Kapitel 1 - Leben in vollen Zügen

»Denken Sie nicht, dass ich schon satt bin. Es reicht gerade bis nach Hause. Da gibt's Pudding. Den habe ich schon gestern gekocht. Pudding ist eine meiner Leibspeisen.«

»Und was essen Sie sonst noch gern?«

»Das übliche, wie viele Frauen: Salate, Gemüse, Kartoffeln mit Quark, Süßspeisen und natürlich Dampfnudeln. Wenig Fleisch. Fisch mag ich nicht. Als Kind hab ich mich mal an einer Gräte verschluckt. Ich dachte, ich ersticke. Das wirkt immer noch nach. Außerdem kenne ich nicht allzu viel. Meine Mutter ist nicht die größte Köchin. Das hat sie mir vererbt. Das Essen im Theaterkasino ist auch nicht gerade eine Wonne. Heute gab's mal was anderes: Etruskische Nudeln. Wirklich super. Haben Sie das schon mal gegessen?«

Er schüttelte den Kopf.

»Ich würde gern mal was Neues kennenlernen. So wie ich Sie einschätze, müssten Sie mich da beraten können.«

Dieser Satz überraschte ihn. So etwas hatte sie bislang nie gesagt. Ein Stück neue Offenheit? Vertrauenszuwachs? Er konnte es nicht einschätzen, wusste nicht recht, was er antworten sollte, freute sich aber.

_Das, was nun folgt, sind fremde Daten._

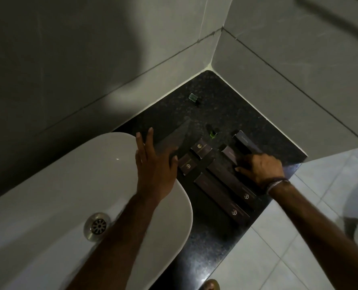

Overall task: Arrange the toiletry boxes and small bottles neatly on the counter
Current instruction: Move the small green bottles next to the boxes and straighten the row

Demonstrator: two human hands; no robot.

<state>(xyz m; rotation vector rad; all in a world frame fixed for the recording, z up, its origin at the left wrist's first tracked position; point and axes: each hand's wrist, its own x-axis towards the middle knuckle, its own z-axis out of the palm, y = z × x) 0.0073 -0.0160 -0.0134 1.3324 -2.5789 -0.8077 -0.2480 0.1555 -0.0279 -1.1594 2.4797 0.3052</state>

Schließlich reagierte er mit einer Gegenfrage, von der er sich neue Informationen über seine Zugbekanntschaft versprach.

»Und warum gehen Sie nicht hin und wieder mal mit Ihren Freunden essen?«

»Ach die; die essen hauptsächlich Pommes, Pizza, Döner, Hamburger. Fastfood. Oder, wenn's hoch kommt, Schniposa. Das ist nun wirklich kein gastronomisches Erlebnis.«

»Schniposa?«

»Schnitzel, Pommes und Salat.«

»Da merk ich doch gleich, dass ich alt bin. Den Ausdruck kannte ich noch nicht.«

Glorias Informationen klangen erneut nicht nach einer Clique, der sie sich wirklich zugehörig fühlte, nach einer Gruppe von Gleichgesinnten, mit der sie gerne in ihrer freien Zeit etwas unternahm. Wenn sie wirklich etwas Neues kennenlernen wollte, wäre das ein Leichtes für ihn. Er könnte sie zu sich nach Hause zum Essen einladen und zusammen mit Monika etwas Ausgefallenes kochen. Gefüllte Kalbszunge oder Kalbsherz in Kapernsauce.